Depois, há aquele melodramatismo nojento que está tão profundamente espalhado ao longo do filme como um perfume barato de senhora. Concedo que tenha que existir algum, mas ele é tanto, tanto, tanto... Depois de visto o filme compreende-se bem a sua existência. É um velho truque de ilusionismo: quando se quer desviar a atenção de uma coisa, chama-se atenção para outra. Assim, o público não percebe tão bem a falta de substância da película, porque fica muito sensibilizado com aqueles dramas humanos tristíssimos, evidenciados na choradeira copiosa, do primeiro ao último minuto daquelas penosas três horas de filme, de cada um dos personagens. É horrível.
Pelo meio, há momentos vários que procuram fazer uma ligação com outros filmes de ficção científica. A referência ao relógio é uma procura descarada em colar este filme ao Contacto, até mesmo pelos personagens representados pelo mesmo ator. E os absolutamente ridículos robôs devem ser referências ao tempo onde não havia capacidade tecnológica para bons adereços em filmes deste género. A mim fez-me lembrar os episódios da série Star Trek.
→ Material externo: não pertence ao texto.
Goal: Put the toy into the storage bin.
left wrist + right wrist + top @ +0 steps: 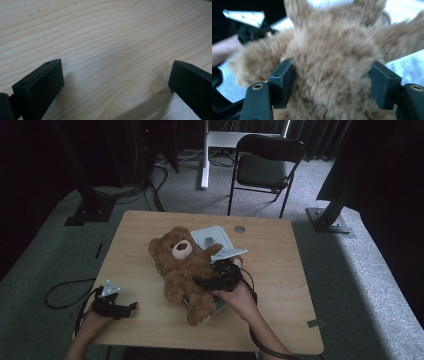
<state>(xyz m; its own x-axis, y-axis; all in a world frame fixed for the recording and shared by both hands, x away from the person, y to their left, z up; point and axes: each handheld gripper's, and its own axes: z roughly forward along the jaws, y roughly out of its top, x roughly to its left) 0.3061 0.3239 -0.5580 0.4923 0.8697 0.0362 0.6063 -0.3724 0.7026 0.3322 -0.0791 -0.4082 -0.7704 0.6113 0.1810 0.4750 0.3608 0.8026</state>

Para terminar em beleza, o filme tenta fazer uma ligação absolutamente arrepiante ao mundo exotérico. O personagem principal é, de forma completamente inexplicável, sugado através do buraco negro para um mundo a cinco dimensões onde se converte numa espécie de Fantasminha Gaspar e envia mensagens para a sua filha na Terra em diversos segmentos temporais do passado e do presente. Nessas mensagens é transmitida uma informação que ninguém percebe o que possa ser mas que permite, ao que é subentendido, subverter os princípios da gravidade na Terra. Depois, incrivelmente, o fantasma deixa de ser fantasma e retorna a um corpo de carne e osso teletransportado de volta para os anéis de Saturno, em pleno sistema solar. Numa palavra: incrível!
O filme tinha um evidente potencial mas, no fim de contas, resulta em (mais) um exercício de propaganda da NASA com pouco realismo, muito exibicionismo visual e sem qualquer ponta de profundidade e isto é o mais grave. Fez-me lembrar o Armageddon para pior. É triste que este filme seja incapaz de produzir uma centelha que seja de esperança no futuro da humanidade.